▶ **Problem to solve**
Quote exactly, and only, the lines of the material below from the line with "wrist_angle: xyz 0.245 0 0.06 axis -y" through the line with "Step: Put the".

▶ **Recorded information**
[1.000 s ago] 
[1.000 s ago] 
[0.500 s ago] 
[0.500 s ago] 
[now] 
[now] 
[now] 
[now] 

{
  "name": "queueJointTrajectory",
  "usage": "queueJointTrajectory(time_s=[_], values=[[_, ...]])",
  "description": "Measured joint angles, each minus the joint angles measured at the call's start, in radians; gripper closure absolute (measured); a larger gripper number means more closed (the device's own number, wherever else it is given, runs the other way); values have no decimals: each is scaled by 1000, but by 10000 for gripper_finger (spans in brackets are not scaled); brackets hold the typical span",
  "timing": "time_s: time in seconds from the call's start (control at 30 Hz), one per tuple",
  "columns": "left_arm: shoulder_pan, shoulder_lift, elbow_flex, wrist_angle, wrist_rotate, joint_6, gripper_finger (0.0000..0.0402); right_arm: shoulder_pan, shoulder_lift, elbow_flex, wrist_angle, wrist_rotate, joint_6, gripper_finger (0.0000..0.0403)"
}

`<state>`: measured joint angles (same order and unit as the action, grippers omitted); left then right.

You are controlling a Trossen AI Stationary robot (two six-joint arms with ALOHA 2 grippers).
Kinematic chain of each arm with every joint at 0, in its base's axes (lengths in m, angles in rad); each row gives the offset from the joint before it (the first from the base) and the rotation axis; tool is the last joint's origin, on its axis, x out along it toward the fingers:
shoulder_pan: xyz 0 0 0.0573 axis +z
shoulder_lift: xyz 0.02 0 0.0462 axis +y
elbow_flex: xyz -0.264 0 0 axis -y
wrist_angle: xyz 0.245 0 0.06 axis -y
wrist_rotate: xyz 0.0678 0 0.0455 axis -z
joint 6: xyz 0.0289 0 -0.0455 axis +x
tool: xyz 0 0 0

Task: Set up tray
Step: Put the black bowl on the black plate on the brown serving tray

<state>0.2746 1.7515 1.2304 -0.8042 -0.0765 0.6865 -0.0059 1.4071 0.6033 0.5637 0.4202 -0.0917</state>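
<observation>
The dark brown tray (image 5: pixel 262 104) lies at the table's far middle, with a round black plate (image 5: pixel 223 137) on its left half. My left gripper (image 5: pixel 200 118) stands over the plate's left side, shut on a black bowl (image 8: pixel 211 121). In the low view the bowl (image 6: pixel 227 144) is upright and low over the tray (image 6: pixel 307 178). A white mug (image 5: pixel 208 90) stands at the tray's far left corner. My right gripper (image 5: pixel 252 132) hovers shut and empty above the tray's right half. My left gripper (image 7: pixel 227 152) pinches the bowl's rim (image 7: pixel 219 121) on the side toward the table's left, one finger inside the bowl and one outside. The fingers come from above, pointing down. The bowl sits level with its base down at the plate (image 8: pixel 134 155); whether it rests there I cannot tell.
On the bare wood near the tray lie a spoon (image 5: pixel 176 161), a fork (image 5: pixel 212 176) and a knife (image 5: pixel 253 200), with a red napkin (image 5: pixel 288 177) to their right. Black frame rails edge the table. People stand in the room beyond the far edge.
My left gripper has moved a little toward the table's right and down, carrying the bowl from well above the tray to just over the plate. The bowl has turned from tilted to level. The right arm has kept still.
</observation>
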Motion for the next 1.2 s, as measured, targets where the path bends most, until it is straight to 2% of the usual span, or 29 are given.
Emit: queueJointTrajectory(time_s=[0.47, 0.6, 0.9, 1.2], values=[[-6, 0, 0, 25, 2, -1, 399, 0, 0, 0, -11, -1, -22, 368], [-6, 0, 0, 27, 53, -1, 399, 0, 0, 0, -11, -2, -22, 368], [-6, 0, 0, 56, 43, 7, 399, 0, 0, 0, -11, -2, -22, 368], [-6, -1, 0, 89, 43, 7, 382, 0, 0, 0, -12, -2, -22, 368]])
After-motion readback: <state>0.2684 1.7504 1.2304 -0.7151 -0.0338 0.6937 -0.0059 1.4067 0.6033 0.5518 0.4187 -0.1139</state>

▶ **Response area**
wrist_angle: xyz 0.245 0 0.06 axis -y
wrist_rotate: xyz 0.0678 0 0.0455 axis -z
joint 6: xyz 0.0289 0 -0.0455 axis +x
tool: xyz 0 0 0

Task: Set up tray
Step: Put the black bowl on the black plate on the brown serving tray

No further output is needed here.